Donald Berwick, the new and controversial head of Medicare and Medicaid, has a bum knee.

The trouble started about 40 years ago when Berwick, playing soccer, suffered a painful partial dislocation of his kneecap. He underwent surgery, which was unsuccessful and followed by a second surgery, and he later developed a terrible case of osteoarthritis.

Beyond the pain, the whole incident troubled Berwick because the first knee surgery was later discredited for his injury. "In retrospect, a brace and some exercises would almost certainly have been enough," he wrote in a 2005 journal article describing the experience. "My first knee operation may well have been done not because my knee problem was there, but because the knee surgeon was there."

The story epitomizes the controversy surrounding Barack Obama's new top health care official, named to his job in July. His critics think he wants to ration all health care. His fans believe he understands better than anyone how hospitals and physicians operate inefficiently and profit from unnecessary procedures when less invasive, simpler and cheaper remedies can sometimes work as well — or even better.

It is hard to know for sure because Berwick has been all but invisible since Obama installed him via a recess appointment as the head of the Centers for Medicare and Medicaid Services (CMS). Still hoping to keep Berwick — and criticisms of health reform — out of the spotlight, the White House has declined to make him available for media interviews. "Apparently," quipped one health care policy expert, "they have him in a cave somewhere."
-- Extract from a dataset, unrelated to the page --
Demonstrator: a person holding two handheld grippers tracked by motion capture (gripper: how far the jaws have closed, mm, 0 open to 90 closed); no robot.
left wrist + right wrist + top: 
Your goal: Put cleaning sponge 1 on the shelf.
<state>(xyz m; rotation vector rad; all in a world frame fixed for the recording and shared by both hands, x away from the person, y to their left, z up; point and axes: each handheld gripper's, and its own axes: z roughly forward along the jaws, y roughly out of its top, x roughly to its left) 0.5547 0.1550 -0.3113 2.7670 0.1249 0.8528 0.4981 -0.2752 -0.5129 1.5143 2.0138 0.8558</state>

But not for long. Berwick will give the first public speech of his tenure on Sept. 13 at a Medicare and Medicaid conference in Washington, D.C.

Interest in his remarks will be high because Berwick is perhaps the single most powerful person in American health care, overseeing a 2011 budget of $759 billion — larger than the Pentagon's — and a bureaucracy that includes 4,500 employees providing health coverage for some 100 million Americans. As part of the new Affordable Care Act, Berwick will begin the process of cutting some $500 billion from Medicare — largely by eliminating subsidies for the private insurance program known as Medicare Advantage — and lay the groundwork for adding 16 million Americans to the Medicaid rolls. He will also head up an effort to reform Medicare through a series of pilot projects that hold perhaps the greatest hope for slowing the runaway health care spending that has the system — and the country — on a path toward financial ruin.